*Exercise prompt*
Although the data below holds other lines too, output only those from the line with "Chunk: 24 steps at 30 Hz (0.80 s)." up to and including the line with "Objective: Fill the", exactly as they appear.

*Data provided*
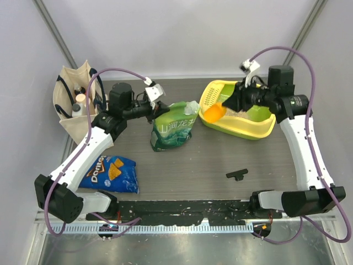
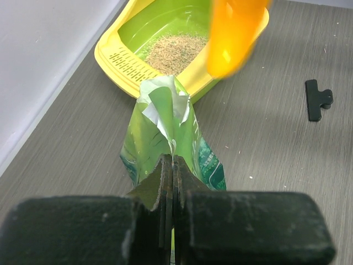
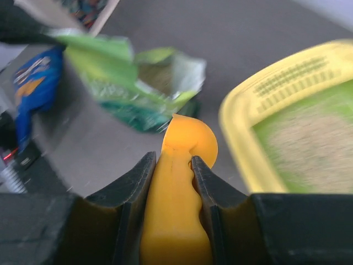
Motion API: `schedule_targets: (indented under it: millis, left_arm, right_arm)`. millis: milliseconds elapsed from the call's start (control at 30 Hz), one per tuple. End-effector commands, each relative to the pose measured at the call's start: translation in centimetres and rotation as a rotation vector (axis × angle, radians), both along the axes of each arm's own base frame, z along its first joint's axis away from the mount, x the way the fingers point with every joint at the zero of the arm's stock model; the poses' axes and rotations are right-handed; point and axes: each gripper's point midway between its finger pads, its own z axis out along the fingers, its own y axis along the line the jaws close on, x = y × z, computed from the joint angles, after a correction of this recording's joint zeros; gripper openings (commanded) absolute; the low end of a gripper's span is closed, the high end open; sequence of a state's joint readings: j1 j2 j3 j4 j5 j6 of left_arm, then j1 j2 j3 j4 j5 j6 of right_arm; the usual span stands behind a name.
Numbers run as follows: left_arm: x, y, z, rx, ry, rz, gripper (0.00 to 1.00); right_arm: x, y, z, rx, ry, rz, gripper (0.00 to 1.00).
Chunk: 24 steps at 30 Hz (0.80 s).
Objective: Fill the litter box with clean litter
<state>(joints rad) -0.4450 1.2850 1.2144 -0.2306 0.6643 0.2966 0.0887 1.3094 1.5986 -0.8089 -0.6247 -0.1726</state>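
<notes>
L claw (image 2: 172, 161) pinched shut on top flap of green printed plastic pouch (image 1: 174, 128); R claw (image 3: 172, 160) clamps orange plastic scoop (image 1: 214, 112) by its handle. Yellow-rimmed, lime-green plastic litter box (image 1: 260, 131) sits at 2 o'clock on counter (image 1: 220, 160), with a patch of pale sandy litter (image 2: 176, 48) inside. Risk: flap slips, pouch sags, scoop spills btwn them. Scoop's load unseen; R wrist view blurred.

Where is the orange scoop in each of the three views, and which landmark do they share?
Top external: scoop right of centre, over the litter box's left end.
Left wrist: top edge, right of centre, blurred, across the box's rim.
Right wrist: bottom centre, held in the right gripper.
Shared landmark: the box's slotted yellow grate.
</notes>
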Motion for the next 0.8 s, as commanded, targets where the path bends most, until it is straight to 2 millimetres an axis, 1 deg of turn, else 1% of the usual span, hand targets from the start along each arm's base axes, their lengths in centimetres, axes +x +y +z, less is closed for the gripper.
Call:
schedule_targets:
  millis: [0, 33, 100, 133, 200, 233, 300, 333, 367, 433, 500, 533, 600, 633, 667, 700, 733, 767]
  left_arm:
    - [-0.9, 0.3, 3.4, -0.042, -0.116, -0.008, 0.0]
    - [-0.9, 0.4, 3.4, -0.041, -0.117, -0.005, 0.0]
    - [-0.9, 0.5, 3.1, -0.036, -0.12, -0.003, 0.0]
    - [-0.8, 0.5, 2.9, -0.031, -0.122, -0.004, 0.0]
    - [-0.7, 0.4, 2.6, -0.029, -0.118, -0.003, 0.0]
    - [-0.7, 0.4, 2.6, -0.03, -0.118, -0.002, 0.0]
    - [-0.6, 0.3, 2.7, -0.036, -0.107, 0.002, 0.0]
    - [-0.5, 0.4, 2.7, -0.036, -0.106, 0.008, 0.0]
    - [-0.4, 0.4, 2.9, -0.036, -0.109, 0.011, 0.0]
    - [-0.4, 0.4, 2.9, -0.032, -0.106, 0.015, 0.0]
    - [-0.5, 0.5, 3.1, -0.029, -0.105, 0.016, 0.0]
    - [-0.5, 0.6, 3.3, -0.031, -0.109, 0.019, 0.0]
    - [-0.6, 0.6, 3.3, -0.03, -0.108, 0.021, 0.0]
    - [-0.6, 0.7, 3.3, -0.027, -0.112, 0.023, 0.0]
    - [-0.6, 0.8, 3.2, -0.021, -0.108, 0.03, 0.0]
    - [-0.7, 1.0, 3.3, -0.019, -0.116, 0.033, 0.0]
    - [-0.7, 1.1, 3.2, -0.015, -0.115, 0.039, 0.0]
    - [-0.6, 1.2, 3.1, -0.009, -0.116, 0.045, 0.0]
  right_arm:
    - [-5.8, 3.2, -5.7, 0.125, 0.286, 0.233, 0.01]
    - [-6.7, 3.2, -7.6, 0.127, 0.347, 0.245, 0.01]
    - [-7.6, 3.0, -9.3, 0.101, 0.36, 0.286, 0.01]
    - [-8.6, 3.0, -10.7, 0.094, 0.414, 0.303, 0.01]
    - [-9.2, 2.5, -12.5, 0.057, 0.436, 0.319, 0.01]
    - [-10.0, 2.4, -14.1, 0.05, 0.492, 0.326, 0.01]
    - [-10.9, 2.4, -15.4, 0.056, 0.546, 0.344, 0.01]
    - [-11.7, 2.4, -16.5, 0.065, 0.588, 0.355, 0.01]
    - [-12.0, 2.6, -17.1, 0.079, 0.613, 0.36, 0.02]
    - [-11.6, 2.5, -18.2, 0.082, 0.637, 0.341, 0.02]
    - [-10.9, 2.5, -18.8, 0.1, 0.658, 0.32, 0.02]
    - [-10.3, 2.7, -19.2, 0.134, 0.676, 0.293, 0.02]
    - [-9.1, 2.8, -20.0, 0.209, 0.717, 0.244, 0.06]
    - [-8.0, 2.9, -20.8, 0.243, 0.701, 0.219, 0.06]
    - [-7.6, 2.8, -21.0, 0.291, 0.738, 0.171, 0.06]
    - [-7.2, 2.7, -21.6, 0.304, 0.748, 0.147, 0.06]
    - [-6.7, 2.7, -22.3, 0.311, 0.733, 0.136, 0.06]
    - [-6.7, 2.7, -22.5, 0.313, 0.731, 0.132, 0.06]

*The answer*
Chunk: 24 steps at 30 Hz (0.80 s).
Objective: Fill the litter box with clean litter

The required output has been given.